Сашку торжественно выводят из корыта. Дядя Федя подает ему короткий монтажный ломик. Все хлопают в ладоши. Это означает, что бригада принимает его в коллектив.
Такой небольшой местный обряд. Минутное дело!
Дубравин пожимает всем окружающим руки. И народ расходится по рабочим местам.
После смены он еще должен проставиться, или – по-другому – прописаться в бригаде, – купить народу выпивку и закуску.
Так начинается его практика на стройке.
Вообще, за все то время, что он в Алма-Ате, Дубравин только сейчас начинает интересоваться окружающим его миром. А так было не до него. Потому что он весь в своей любви.
Месяц тому назад он получил от Галины «черную метку» в виде письма и не находил себе места. Метался. Наконец купил билет на занятые у сестры деньги. Сел в голубой автобус-экспресс, идущий до аэропорта. И полетел к ней, в Усть-Каменогорск. Домой.
Ему казалось, все эти размолвки, непонимание, холодность с ее стороны – только от того, что они давно не виделись, не были вместе. Встретятся они, и все станет как было. И вот он преодолел две тысячи километров одним махом.
И что же?
Первое, что потрясло Шурку, – это то, как изменилось Жемчужное. Прошло так немного времени. Все вроде на месте: дома, улицы, школа, люди. Но все чужое. Почему? А потому что исчез тот мир, в котором он жил. Мир класса, мир его друзей. Исчезла аура. Осталась пустота. Это был удар. Пока он сидел где-то далеко, ему казалось, что настоящая жизнь происходит здесь, в Жемчужном, что он просто в силу обстоятельств вырван из нее. А оказалось, что их рай исчез. Их мир исчез. Он, как Атлантида, погрузился в небытие.
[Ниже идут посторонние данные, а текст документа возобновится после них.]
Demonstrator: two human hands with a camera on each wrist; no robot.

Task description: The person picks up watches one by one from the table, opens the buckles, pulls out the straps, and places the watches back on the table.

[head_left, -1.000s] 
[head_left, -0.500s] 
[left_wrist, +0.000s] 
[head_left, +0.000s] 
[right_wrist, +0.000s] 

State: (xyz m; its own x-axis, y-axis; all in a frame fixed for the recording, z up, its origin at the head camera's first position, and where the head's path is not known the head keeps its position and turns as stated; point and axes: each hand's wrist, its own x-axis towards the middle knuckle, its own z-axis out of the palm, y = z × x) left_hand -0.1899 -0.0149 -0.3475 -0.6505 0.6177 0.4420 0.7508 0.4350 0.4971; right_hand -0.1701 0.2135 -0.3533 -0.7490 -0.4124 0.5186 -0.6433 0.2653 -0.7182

Второй удар был связан уже с ней. Каковы же были его недоумение, разочарование, горечь, когда он прождал ее на мостике весь вечер, а она так и не появилась. Уже в темноте он пришел к ее дому и еще, наверное, с час вглядывался в зашторенные окна: «Получила ли она мое письмо? Или же не получила? А если не хочет приехать? Или не может?».
Так, в мучениях прошла пятница, потом суббота. Оставался последний день. Воскресенье. Дубравин понял, что не появилась она неслучайно. И почти смирился с судьбой. Уже ни на что не надеясь, пошел вечером в кино. И – о чудо! Возвращаясь домой после фильма, неожиданно, да так, что совсем опешил, натолкнулся на Галину, которая шагала вместе с младшей сестрой. Увидел ее, и сердце упало куда-то в пятки. Забилось. В этот миг она показалась ему такой же далекой и недосягаемой, как тогда, когда они еще ходили в школу. Он даже растерялся. Сто раз в день представлял, как они встретятся, что скажут. И когда встреча произошла, ничего сказать не может.
– Здравствуй, – спокойно ответила она на его приветствие, потом повернулась к сестре: – Таня, ты иди домой. Нам надо поговорить.
Таня, послушная девочка, кивнула головой и тихо пошла по аллейке.
– Ну, что скажешь? – спросила она и оглядела его своими огромными глазами. Ее «примороженный» тон остановил все мысли Дубравина. Он хотел обнять, поцеловать ее. И не мог решиться. Его пыл, горячность показались ему совершенно неуместными в это мгновение.
Он не без юмора рассказал ей о том, как отпросился с занятий и с работы, как мчался к ней, «словно вихрь черный», и понял: «Не надо»…
Разговор завертелся о том, о сем. Как будто не было тогда этих летних двух недель. Не было романа в письмах.
Чужие, они дошли до ее дома. Остановились. Чувствуя, что сейчас она уйдет, а он так и останется с этим ужасным вопросом, он, пересиливая себя, вел этот ненужный ему разговор и в то же время лихорадочно искал возможность спросить о главном.